Opinion: The Fringe Of America's Fabric

Jan 16, 2021
Originally published on January 16, 2021 2:27 pm

I have interviewed some truly hateful people. It's part of what we have to do in the news business.

As a young reporter, I spoke with Nazis who paraded in brown shirts and swastika armbands while they pursued a long legal case to march through a heavily Jewish suburb of Chicago. I never felt at ease when I went to their headquarters, with a swastika in the front window of their storefront on Chicago's southwest side. But after a few visits, I also wasn't scared. They were not like the storm troopers I'd seen in old newsreel footage, strutting alongside tanks. These storefront Nazis looked like they were playing dress-up games: young, pasty-faced, inept and stammering. No matter how much publicity they got — or we gave them — the Chicago Nazis could never turn out more than a few members. They seemed the fringe of the fringe.
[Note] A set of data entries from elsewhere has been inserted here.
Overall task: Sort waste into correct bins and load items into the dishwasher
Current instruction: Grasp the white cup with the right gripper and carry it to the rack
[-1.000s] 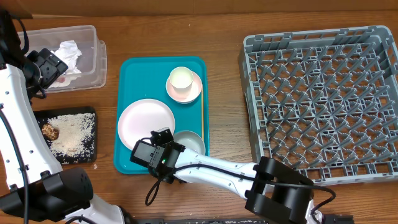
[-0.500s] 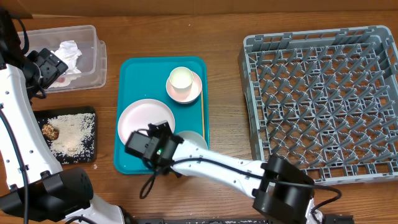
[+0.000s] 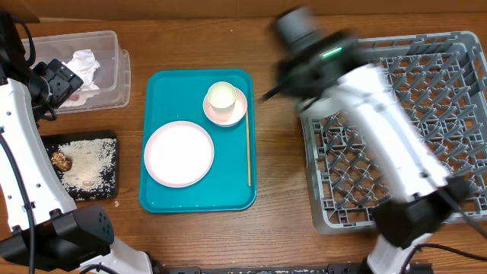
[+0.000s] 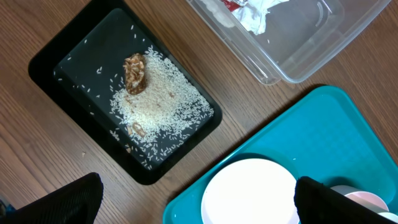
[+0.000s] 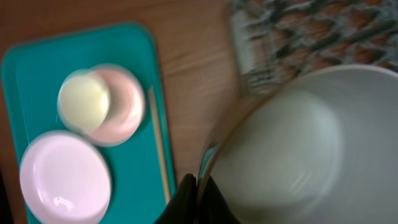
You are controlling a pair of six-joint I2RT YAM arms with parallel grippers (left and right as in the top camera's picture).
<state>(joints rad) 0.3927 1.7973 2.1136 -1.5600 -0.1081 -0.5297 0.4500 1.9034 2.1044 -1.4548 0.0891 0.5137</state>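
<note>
White bowl (image 5: 292, 143), pinched by its rim in the right gripper (image 5: 198, 190), hangs blurred, seemingly over the left edge of the grey dish rack (image 3: 426, 99), not yet set down. Plate (image 3: 179, 154), pink bowl (image 3: 237, 114), cup (image 3: 221, 97) and wooden stick (image 3: 247, 148) wait on the teal tray (image 3: 163, 91). Tissue (image 3: 84, 65) lies in the clear tub (image 3: 114, 72), crumbs (image 3: 87, 164) in the black tray (image 3: 53, 141). Left gripper (image 4: 199, 196) hangs spread wide, empty.

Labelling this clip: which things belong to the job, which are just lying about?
Job: crumpled white tissue, clear plastic tub, shallow black tray, rice crumbs, pink round plate, pink bowl, whitish cup, wooden stick, white bowl, grey plastic dish rack.
Lying about: teal tray.
</note>
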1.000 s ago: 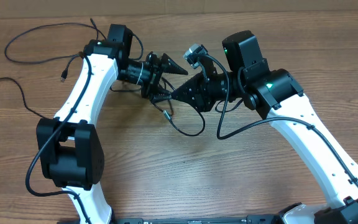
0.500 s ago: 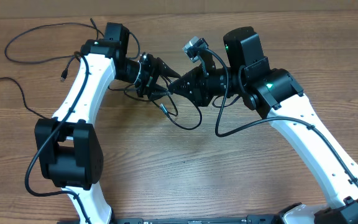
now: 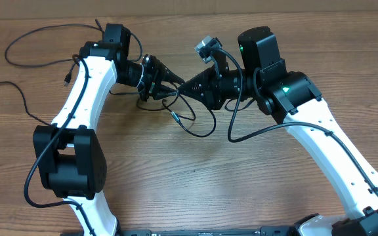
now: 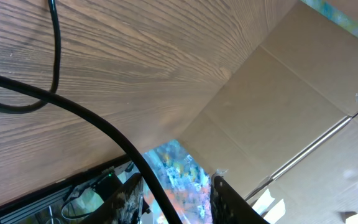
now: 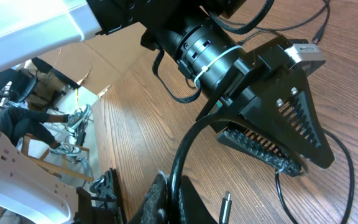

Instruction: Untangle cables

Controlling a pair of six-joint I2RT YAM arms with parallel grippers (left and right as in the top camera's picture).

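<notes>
We see the left tool [image 3: 176, 81] and the right tool [image 3: 184, 85] tip to tip, almost touching, above the brown wooden table [image 3: 176, 190]. The thin black cables [image 5: 178, 163] with small plugs are bunched right at those two tips.

The right tool's fingers are squeezed close together, and one cable is pinched between them. That cable comes out of the fingers, bends over and runs to the left tool just in front.

The left tool is narrow too. Its two black fingers, one with a bumpy pad [image 5: 257, 146], lie nearly flat on each other, and a thin cable comes out at their tip. In the left wrist view a cable runs down between the fingers.

Below the two tools, a loose loop of cable [image 3: 199, 134] rests on the table. A small plug with a silver tip [image 5: 226, 203] lies on the table just under the right tool.

One more black cable [image 3: 44, 28] lies in a wide curve on the table, well apart from both tools, out behind the left tool.
</notes>
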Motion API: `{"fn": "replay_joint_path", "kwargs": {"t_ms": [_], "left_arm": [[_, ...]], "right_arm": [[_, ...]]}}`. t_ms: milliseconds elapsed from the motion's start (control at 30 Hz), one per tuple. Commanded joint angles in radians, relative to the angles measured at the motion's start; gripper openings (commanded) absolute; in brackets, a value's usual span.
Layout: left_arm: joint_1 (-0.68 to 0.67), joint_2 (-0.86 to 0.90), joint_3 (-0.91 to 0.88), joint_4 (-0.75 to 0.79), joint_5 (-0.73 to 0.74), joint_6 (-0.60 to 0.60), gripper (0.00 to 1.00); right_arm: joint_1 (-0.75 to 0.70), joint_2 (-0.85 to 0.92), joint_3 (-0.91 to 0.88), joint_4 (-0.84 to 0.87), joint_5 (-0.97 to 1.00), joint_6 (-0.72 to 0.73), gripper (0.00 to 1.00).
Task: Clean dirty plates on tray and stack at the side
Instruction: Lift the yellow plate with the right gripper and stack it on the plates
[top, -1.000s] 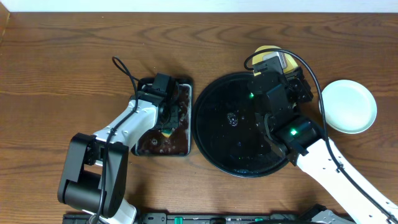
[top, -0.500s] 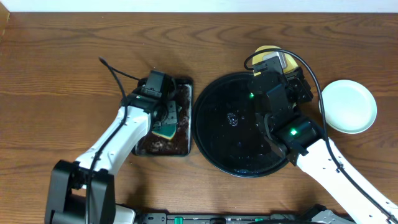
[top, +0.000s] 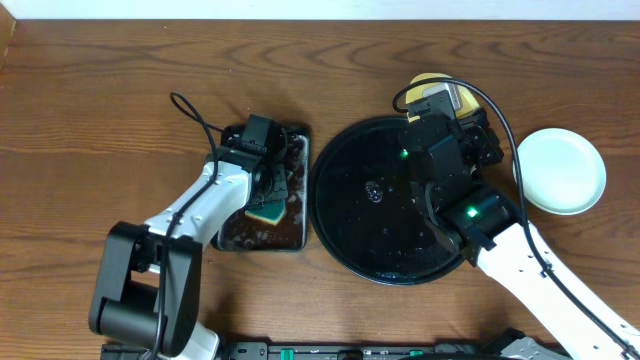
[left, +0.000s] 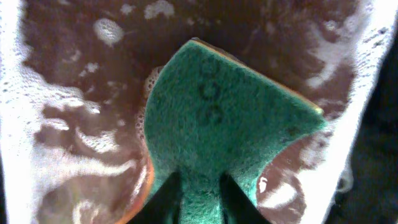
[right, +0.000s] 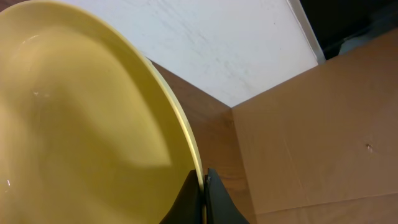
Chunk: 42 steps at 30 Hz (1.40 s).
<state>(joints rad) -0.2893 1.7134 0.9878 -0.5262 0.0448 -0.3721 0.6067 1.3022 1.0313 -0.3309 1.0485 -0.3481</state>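
sponge (left: 230, 118) sits pinched in the left gripper (left: 199, 194), low in the soapy rectangular tray (top: 232, 238). at the far rim of the round tray (top: 350, 235), the right gripper (right: 202, 186) clamps the yellow plate (right: 81, 124) by its edge alone; so thin a hold could slip if wet. a pale plate (top: 560, 170) lies to the right, open table (top: 120, 90) around.

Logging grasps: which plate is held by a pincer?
The yellow plate, pinched at its rim by the right pincer; the white plate lies free on the table.
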Motion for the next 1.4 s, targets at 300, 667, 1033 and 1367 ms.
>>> {"fn": "replay_joint_path", "kwargs": {"t_ms": [300, 667, 1033, 1367], "left_arm": [[0.004, 0.034, 0.000, -0.003, 0.000, 0.013, 0.07], [0.004, -0.037, 0.011, -0.005, -0.001, 0.016, 0.07], [0.004, -0.036, 0.011, -0.011, 0.000, 0.015, 0.08], [0.004, -0.036, 0.000, -0.011, -0.001, 0.016, 0.08]], "right_arm": [[-0.076, -0.016, 0.010, -0.042, -0.022, 0.309, 0.01], [-0.573, -0.016, 0.010, -0.290, -0.619, 0.801, 0.01], [-1.072, 0.052, -0.003, -0.357, -0.956, 0.947, 0.01], [-1.231, 0.261, -0.003, -0.270, -1.061, 0.967, 0.01]]}}
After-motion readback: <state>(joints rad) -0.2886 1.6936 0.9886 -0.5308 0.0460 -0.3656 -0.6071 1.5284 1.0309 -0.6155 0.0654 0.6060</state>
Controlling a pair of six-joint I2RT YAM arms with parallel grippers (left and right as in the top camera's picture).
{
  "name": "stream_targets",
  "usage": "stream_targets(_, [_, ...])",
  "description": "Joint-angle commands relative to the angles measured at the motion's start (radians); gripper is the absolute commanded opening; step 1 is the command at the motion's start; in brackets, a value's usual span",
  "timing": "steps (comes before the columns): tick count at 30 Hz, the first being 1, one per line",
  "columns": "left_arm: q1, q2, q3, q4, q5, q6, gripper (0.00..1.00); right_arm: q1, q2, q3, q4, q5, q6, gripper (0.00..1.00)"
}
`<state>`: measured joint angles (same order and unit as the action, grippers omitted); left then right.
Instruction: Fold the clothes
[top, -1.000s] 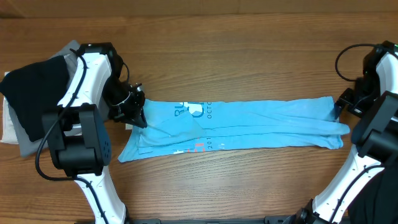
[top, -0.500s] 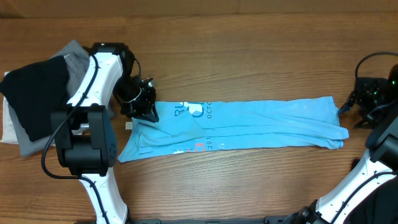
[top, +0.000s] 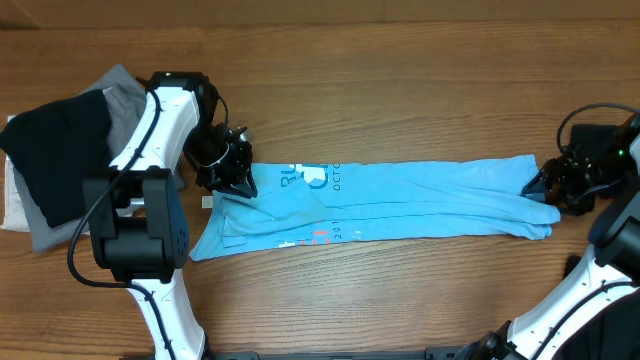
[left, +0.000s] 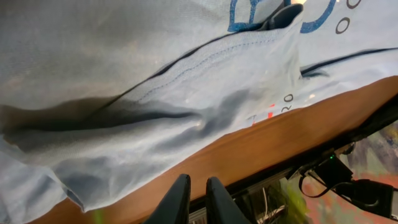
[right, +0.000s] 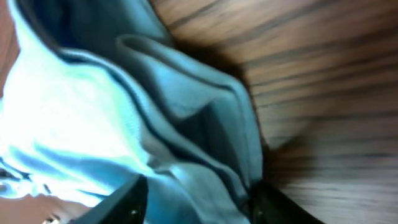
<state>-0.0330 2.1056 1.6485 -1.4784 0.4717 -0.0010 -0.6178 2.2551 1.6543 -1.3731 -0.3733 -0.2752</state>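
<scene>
- Unmoved across the desk (top: 400, 90): T-shirt (top: 400, 200), a long folded strip.
- Newly arrived at its right end: right gripper (top: 545, 190), spread around the hem.
- Parked at its left end: left gripper (top: 235, 185), pressed together.
- Looks ready for crosswise folding.

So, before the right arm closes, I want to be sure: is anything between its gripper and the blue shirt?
Nothing visible. The right gripper sits at the blue shirt's right end, fingers open on either side of the folded edge. Only fabric and the wood of the table show there.
</scene>
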Motion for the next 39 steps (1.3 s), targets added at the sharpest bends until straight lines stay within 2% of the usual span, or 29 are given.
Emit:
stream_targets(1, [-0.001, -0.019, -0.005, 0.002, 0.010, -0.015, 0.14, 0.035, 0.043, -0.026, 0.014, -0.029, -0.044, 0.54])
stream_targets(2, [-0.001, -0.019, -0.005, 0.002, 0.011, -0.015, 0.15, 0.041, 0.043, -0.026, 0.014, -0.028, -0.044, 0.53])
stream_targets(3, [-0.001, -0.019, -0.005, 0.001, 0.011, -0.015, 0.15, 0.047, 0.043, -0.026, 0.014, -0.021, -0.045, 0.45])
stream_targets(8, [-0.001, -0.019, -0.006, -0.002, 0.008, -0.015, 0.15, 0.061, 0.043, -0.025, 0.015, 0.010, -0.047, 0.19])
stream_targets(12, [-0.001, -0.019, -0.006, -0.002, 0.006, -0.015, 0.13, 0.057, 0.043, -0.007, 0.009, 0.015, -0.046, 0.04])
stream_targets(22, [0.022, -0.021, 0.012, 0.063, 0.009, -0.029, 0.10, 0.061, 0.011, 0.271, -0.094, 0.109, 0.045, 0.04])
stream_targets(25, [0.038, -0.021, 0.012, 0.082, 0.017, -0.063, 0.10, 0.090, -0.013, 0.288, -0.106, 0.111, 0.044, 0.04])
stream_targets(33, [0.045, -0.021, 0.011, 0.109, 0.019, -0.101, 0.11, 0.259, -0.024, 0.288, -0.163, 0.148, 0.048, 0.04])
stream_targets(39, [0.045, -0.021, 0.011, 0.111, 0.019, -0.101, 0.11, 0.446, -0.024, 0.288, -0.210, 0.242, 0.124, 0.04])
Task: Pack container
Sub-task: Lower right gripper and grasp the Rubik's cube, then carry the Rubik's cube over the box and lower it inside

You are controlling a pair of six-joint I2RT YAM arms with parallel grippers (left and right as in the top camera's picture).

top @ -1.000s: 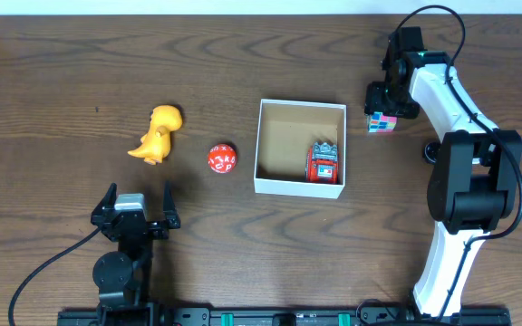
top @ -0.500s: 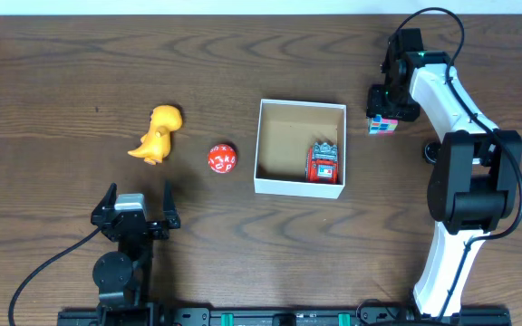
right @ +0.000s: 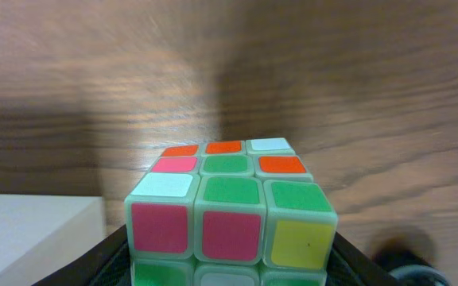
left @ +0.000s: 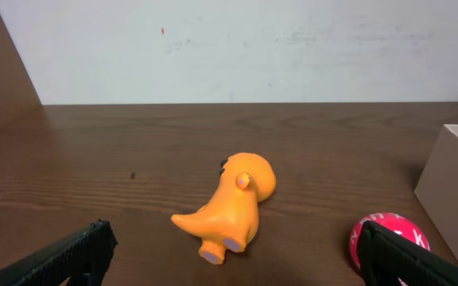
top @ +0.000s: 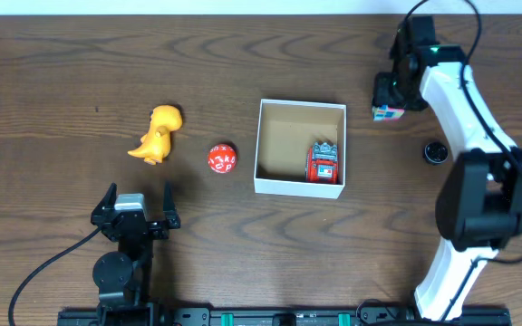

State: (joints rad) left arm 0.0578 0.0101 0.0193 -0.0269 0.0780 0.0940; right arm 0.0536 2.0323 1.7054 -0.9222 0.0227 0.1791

Years later, I had much the same impression of Ku Klux Klan members we profiled when they burned a cross at midnight in a field in Pennsylvania. Decades after the Klan's notorious public crimes of lynchings and burnings, this group seemed more pathetic than menacing. As we left that night, I felt compelled to tell the chief Klansman that all three members of our crew were from Jewish families. He looked astonished. We joked as we drove away, in the light of their burning cross, that the clucks of the Klan seemed pretty clueless for people who claimed to be so shrewd and superior.

A few years later, when I covered violent anti-Muslim and anti-mixed-ethnic Serb paramilitaries during the wars in Bosnia and Kosovo — a movement that began with vast, public lies and bigotry — I told myself how fortunate we were in the United States. We had white supremacists who committed terrible crimes. But they seemed to many, including me, a small, squalid fringe on the vast tapestry of America.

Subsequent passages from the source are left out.